Pathogens that invade the cells of their hosts have evolved biochemical mechanisms to help them make best use of their environment in order to survive and multiply. One such pathogen, the malaria parasite Plasmodium falciparum uses the host’s metabolites, the chemicals derived from digested nutrients that are found inside cells that help the host make and use energy and do other things like repair and make new cells.

There are hundreds of metabolites in the human body, these include amino acids, sugars, nucleotides and vitamins. A new scientific field called metabolomics specializes in the study of the “metabolic network” of organisms: there can be as many as 500 core metabolites in such a network. Metabolomic scientists measure levels of core metabolites and produce a “metabolomic profile” of an organism, in essence a chemical signature of the genetic expression of an organism at the cellular level.

First author Kellen Olszewski, a graduate student at Princeton University, said:

“The more we know about the parasite’s metabolic network, the more intelligent we can be about targeting therapies that will cure malaria.”

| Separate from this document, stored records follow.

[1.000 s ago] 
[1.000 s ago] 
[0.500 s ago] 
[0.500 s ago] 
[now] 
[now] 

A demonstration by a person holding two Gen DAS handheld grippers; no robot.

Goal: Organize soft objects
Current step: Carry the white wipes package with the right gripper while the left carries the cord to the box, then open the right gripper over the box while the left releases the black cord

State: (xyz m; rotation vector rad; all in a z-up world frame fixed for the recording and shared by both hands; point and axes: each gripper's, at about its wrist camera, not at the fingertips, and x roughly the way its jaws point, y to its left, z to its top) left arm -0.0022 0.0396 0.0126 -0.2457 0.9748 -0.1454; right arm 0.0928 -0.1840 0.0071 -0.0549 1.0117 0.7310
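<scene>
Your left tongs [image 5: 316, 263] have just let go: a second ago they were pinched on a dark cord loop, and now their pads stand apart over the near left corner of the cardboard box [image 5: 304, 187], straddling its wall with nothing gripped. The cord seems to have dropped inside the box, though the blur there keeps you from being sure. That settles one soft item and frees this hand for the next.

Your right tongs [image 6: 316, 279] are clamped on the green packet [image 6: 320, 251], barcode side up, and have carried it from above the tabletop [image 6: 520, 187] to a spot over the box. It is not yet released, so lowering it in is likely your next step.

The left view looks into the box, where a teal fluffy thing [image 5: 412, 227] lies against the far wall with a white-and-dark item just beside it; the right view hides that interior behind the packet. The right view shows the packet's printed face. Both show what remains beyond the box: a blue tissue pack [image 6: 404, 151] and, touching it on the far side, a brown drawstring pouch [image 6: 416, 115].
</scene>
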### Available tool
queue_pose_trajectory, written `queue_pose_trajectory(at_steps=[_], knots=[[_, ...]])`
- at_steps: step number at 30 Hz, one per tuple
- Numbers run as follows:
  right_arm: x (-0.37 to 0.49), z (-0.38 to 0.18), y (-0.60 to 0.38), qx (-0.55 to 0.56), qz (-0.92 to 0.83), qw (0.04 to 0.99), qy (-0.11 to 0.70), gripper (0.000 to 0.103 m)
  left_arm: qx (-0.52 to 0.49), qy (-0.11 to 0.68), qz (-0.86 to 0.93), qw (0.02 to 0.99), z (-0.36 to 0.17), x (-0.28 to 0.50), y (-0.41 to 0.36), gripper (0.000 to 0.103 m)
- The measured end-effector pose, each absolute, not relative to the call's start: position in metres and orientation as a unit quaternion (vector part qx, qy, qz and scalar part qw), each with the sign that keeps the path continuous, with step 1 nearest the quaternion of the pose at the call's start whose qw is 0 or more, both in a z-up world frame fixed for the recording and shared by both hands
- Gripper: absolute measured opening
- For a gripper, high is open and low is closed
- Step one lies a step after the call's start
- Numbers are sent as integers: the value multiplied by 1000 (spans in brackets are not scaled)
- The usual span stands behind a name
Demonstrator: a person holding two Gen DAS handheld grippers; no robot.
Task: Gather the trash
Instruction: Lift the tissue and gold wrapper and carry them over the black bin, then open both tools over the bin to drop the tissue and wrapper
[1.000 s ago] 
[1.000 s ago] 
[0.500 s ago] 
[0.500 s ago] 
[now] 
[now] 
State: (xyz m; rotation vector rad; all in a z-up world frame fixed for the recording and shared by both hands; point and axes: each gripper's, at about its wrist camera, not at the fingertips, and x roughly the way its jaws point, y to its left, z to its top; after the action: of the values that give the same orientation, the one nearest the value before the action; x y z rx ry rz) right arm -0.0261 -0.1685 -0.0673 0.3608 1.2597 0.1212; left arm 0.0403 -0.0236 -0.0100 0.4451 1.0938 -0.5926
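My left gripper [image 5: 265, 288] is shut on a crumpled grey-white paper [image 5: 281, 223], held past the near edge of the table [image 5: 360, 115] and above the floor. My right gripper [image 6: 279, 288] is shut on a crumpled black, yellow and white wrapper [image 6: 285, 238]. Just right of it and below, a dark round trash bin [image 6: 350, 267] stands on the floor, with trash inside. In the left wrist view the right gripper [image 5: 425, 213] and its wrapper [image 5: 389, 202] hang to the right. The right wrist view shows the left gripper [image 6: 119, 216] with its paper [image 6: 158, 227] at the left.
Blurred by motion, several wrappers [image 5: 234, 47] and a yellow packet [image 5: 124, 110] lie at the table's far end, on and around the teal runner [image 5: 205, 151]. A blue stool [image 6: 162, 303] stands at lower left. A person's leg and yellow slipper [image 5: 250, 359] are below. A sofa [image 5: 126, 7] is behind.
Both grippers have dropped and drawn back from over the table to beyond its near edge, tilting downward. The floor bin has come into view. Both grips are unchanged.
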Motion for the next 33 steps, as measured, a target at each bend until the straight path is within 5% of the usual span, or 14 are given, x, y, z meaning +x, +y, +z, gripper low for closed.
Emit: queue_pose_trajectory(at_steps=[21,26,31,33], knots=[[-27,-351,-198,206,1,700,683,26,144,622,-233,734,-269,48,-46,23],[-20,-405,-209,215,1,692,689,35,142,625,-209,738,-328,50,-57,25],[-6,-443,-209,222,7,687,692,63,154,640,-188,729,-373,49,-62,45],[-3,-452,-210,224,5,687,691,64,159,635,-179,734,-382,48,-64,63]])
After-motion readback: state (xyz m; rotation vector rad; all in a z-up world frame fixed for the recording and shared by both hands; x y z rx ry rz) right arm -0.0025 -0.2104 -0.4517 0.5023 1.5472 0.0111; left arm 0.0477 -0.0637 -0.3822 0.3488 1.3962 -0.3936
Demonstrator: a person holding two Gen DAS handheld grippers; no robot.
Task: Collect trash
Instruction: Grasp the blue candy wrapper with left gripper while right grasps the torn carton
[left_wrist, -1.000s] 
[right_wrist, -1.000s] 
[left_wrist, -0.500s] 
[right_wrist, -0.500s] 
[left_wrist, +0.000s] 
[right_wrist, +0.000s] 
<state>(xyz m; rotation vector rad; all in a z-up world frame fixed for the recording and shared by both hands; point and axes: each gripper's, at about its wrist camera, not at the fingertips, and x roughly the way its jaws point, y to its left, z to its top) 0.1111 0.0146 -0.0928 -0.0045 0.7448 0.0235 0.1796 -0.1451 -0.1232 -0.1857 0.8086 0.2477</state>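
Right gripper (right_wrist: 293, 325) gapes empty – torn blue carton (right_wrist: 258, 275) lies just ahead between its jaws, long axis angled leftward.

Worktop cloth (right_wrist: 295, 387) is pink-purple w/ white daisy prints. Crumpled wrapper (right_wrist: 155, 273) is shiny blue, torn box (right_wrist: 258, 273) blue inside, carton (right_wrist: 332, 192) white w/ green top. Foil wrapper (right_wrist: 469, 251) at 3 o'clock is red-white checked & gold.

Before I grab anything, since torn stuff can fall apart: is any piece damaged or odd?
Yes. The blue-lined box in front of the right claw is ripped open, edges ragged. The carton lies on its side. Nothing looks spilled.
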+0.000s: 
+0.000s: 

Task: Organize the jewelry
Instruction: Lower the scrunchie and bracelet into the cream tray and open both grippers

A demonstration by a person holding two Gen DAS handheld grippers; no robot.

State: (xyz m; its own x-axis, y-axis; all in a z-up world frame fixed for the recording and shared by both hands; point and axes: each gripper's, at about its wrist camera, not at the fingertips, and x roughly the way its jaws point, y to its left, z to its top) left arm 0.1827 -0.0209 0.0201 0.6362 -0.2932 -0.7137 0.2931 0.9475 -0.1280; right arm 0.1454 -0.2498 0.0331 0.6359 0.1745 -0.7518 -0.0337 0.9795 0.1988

For this study, the researchers used mass spectrometry to trace the changes in chemical signature in human red blood cells infected with the parasite over the parasite’s 48-hour intraerythrocytic development cycle (a single “generation” of parasite replication).

Mass spectrometry detects the presence of chemicals in a mix because each one has its own unique wavelength at which it absorbs or emits electromagnetic radiation.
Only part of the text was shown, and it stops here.